**Problem requirements**.
Please write out the data that follows, word for word.
-- Available data follows --
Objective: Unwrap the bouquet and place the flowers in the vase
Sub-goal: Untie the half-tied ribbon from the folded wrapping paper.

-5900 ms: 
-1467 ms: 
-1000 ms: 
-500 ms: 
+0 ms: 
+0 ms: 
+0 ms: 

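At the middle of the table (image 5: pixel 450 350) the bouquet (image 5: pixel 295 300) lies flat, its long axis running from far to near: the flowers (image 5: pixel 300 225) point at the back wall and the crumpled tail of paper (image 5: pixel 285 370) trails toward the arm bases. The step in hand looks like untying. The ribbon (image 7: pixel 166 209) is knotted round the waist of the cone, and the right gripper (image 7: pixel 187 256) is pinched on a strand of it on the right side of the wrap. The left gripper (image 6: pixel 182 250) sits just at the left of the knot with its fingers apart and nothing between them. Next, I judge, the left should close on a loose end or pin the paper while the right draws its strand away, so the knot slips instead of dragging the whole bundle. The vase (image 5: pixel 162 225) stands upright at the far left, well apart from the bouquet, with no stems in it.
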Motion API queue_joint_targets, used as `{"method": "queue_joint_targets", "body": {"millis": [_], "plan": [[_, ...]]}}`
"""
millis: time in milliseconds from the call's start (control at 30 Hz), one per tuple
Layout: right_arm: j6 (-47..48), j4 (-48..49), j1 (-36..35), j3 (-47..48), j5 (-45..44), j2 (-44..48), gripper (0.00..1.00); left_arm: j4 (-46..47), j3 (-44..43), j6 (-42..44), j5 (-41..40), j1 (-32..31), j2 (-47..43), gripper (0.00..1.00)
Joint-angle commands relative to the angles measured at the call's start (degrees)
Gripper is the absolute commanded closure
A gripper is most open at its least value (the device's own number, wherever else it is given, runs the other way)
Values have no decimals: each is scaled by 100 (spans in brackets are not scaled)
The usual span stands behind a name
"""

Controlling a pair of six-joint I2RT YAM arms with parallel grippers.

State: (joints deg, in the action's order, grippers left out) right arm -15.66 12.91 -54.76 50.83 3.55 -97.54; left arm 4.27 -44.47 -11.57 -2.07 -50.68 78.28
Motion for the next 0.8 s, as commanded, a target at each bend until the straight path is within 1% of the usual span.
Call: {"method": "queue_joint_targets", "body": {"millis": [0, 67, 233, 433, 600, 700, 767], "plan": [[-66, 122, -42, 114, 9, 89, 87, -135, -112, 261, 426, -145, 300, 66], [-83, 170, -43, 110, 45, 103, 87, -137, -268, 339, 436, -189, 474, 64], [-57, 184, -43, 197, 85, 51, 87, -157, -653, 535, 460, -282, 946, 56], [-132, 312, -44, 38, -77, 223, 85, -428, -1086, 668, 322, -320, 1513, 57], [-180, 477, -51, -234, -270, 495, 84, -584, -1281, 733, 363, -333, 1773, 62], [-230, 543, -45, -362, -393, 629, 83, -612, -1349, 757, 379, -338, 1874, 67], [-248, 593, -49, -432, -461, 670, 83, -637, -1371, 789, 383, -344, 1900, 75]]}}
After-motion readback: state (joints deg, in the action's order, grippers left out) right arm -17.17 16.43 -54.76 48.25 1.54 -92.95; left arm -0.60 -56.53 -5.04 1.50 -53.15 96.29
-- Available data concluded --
**Exercise response**.
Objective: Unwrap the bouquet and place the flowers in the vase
Sub-goal: Untie the half-tied ribbon from the folded wrapping paper.

-5900 ms: 
-1467 ms: 
-1000 ms: 
-500 ms: 
+0 ms: 
+0 ms: 
+0 ms: 

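At the middle of the table (image 5: pixel 450 350) the bouquet (image 5: pixel 295 300) lies flat, its long axis running from far to near: the flowers (image 5: pixel 300 225) point at the back wall and the crumpled tail of paper (image 5: pixel 285 370) trails toward the arm bases. The step in hand looks like untying. The ribbon (image 7: pixel 166 209) is knotted round the waist of the cone, and the right gripper (image 7: pixel 187 256) is pinched on a strand of it on the right side of the wrap. The left gripper (image 6: pixel 182 250) sits just at the left of the knot with its fingers apart and nothing between them. Next, I judge, the left should close on a loose end or pin the paper while the right draws its strand away, so the knot slips instead of dragging the whole bundle. The vase (image 5: pixel 162 225) stands upright at the far left, well apart from the bouquet, with no stems in it.
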Motion API queue_joint_targets, used as `{"method": "queue_joint_targets", "body": {"millis": [_], "plan": [[_, ...]]}}`
"""
millis: time in milliseconds from the call's start (control at 30 Hz), one per tuple
Layout: right_arm: j6 (-47..48), j4 (-48..49), j1 (-36..35), j3 (-47..48), j5 (-45..44), j2 (-44..48), gripper (0.00..1.00); left_arm: j4 (-46..47), j3 (-44..43), j6 (-42..44), j5 (-41..40), j1 (-32..31), j2 (-47..43), gripper (0.00..1.00)
Joint-angle commands relative to the angles measured at the call's start (degrees)
Gripper is the absolute commanded closure
A gripper is most open at its least value (the device's own number, wherever else it is given, runs the other way)
Values have no decimals: each is scaled by 100 (spans in brackets are not scaled)
The usual span stands behind a name
"""

Controlling a pair of six-joint I2RT YAM arms with parallel grippers.

State: (joints deg, in the action's order, grippers left out) right arm -15.66 12.91 -54.76 50.83 3.55 -97.54; left arm 4.27 -44.47 -11.57 -2.07 -50.68 78.28
Motion for the next 0.8 s, as commanded, a target at each bend until the straight path is within 1% of the usual span.
Call: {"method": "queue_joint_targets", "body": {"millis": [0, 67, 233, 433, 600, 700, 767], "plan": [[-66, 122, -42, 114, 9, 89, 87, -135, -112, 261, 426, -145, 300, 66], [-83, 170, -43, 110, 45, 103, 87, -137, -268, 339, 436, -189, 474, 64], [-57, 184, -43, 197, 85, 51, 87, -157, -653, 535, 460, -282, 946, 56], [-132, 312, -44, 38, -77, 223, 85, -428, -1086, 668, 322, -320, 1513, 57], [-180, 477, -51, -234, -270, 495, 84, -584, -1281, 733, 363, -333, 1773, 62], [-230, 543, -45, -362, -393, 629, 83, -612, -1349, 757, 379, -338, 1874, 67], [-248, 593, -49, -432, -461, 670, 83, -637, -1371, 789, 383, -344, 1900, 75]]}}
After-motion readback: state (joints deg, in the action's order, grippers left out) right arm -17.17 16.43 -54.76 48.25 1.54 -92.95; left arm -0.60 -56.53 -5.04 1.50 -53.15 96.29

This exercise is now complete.